> _Problem statement_: What is needed is a faithful copy of all the records.

========

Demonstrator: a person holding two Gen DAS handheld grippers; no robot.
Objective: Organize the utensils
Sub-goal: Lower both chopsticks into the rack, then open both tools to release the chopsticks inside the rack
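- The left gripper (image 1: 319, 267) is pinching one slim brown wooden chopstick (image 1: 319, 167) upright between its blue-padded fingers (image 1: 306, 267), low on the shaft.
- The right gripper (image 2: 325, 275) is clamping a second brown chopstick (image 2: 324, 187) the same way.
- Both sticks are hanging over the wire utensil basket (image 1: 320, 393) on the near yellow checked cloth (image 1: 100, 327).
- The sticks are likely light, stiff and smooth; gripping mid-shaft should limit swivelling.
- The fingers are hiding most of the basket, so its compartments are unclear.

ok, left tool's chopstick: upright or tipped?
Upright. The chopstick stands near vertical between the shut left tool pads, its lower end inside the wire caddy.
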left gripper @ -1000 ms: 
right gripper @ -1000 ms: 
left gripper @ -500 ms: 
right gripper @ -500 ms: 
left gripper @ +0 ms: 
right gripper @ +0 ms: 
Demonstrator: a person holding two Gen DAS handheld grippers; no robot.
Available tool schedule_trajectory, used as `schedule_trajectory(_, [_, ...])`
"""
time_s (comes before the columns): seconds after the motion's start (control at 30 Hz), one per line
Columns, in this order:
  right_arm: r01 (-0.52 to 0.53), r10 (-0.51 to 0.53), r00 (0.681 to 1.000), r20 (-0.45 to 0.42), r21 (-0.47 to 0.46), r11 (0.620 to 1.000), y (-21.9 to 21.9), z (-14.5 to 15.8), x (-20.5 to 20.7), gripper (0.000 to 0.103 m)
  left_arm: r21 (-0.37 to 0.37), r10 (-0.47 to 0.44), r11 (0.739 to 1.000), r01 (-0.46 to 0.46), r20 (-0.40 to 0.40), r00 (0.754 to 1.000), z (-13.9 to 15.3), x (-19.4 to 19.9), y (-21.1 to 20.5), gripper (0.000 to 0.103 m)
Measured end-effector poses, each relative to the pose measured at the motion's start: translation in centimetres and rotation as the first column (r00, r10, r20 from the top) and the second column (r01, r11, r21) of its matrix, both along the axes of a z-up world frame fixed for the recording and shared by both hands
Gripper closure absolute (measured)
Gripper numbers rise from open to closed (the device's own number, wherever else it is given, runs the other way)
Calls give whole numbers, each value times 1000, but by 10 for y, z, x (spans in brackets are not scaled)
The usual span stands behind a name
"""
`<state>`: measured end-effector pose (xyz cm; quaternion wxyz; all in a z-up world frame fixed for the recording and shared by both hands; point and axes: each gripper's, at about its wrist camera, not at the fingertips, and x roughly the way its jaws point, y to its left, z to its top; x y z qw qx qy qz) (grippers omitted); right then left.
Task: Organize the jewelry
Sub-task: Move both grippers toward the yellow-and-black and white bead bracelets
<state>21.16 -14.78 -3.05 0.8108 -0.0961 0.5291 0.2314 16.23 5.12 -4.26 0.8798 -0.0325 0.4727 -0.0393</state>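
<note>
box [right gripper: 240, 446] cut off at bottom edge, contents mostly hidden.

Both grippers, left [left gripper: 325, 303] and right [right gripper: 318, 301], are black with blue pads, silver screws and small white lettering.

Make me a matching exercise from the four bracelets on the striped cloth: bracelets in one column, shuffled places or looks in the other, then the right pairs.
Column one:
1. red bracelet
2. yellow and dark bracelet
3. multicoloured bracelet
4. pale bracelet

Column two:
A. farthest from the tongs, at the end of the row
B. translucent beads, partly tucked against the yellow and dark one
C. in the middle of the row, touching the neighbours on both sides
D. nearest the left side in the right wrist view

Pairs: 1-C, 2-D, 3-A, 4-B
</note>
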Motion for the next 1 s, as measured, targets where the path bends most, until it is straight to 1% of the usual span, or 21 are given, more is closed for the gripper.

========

> _Answer to this problem_:
Demonstrator: a person holding two Gen DAS handheld grippers; no robot.
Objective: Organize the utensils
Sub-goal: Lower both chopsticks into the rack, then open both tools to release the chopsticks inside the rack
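- The left gripper (image 1: 319, 267) is pinching one slim brown wooden chopstick (image 1: 319, 167) upright between its blue-padded fingers (image 1: 306, 267), low on the shaft.
- The right gripper (image 2: 325, 275) is clamping a second brown chopstick (image 2: 324, 187) the same way.
- Both sticks are hanging over the wire utensil basket (image 1: 320, 393) on the near yellow checked cloth (image 1: 100, 327).
- The sticks are likely light, stiff and smooth; gripping mid-shaft should limit swivelling.
- The fingers are hiding most of the basket, so its compartments are unclear.

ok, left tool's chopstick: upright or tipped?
Upright. The chopstick stands near vertical between the shut left tool pads, its lower end inside the wire caddy.
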left gripper @ -1000 ms: 
right gripper @ -1000 ms: 
left gripper @ -500 ms: 
right gripper @ -500 ms: 
left gripper @ +0 ms: 
right gripper @ +0 ms: 
Demonstrator: a person holding two Gen DAS handheld grippers; no robot.
Available tool schedule_trajectory, used as `schedule_trajectory(_, [_, ...])`
"""
time_s (comes before the columns): seconds after the motion's start (control at 30 Hz), one per line
Columns, in this order:
  right_arm: r01 (-0.52 to 0.53), r10 (-0.51 to 0.53), r00 (0.681 to 1.000), r20 (-0.45 to 0.42), r21 (-0.47 to 0.46), r11 (0.620 to 1.000), y (-21.9 to 21.9), z (-14.5 to 15.8), x (-20.5 to 20.7), gripper (0.000 to 0.103 m)
  left_arm: r21 (-0.37 to 0.37), r10 (-0.47 to 0.44), r11 (0.739 to 1.000), r01 (-0.46 to 0.46), r20 (-0.40 to 0.40), r00 (0.754 to 1.000), z (-13.9 to 15.3), x (-19.4 to 19.9), y (-21.1 to 20.5), gripper (0.000 to 0.103 m)
Measured end-effector poses, each relative to the pose measured at the motion's start: translation in centimetres and rotation as the first column (r00, r10, r20 from the top) and the second column (r01, r11, r21) of its matrix, both along the axes of a z-up world frame fixed for the recording and shared by both hands
Gripper closure absolute (measured)
Gripper numbers rise from open to closed (the device's own number, wherever else it is given, runs the other way)
Calls give whole numbers, each value times 1000, but by 10 for y, z, x (spans in brackets are not scaled)
The usual span stands behind a name
"""
`<state>`: measured end-effector pose (xyz cm; quaternion wxyz; all in a z-up world frame fixed for the recording and shared by both hands; point and axes: each gripper's, at about its wrist camera, not at the fingertips, and x roughly the way its jaws point, y to its left, z to its top; x y z qw qx qy qz) (grippers omitted); right then left.
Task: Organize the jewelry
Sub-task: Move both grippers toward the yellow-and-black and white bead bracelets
<state>21.16 -14.78 -3.05 0.8108 -0.0961 0.5291 0.2314 16.23 5.12 -4.26 0.8798 -0.0325 0.4727 -0.0393</state>
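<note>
box [right gripper: 240, 446] cut off at bottom edge, contents mostly hidden.

Both grippers, left [left gripper: 325, 303] and right [right gripper: 318, 301], are black with blue pads, silver screws and small white lettering.

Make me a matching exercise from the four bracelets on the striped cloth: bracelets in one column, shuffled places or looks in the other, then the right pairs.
Column one:
1. red bracelet
2. yellow and dark bracelet
3. multicoloured bracelet
4. pale bracelet

Column two:
A. farthest from the tongs, at the end of the row
B. translucent beads, partly tucked against the yellow and dark one
C. in the middle of the row, touching the neighbours on both sides
D. nearest the left side in the right wrist view

Pairs: 1-C, 2-D, 3-A, 4-B
</note>
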Motion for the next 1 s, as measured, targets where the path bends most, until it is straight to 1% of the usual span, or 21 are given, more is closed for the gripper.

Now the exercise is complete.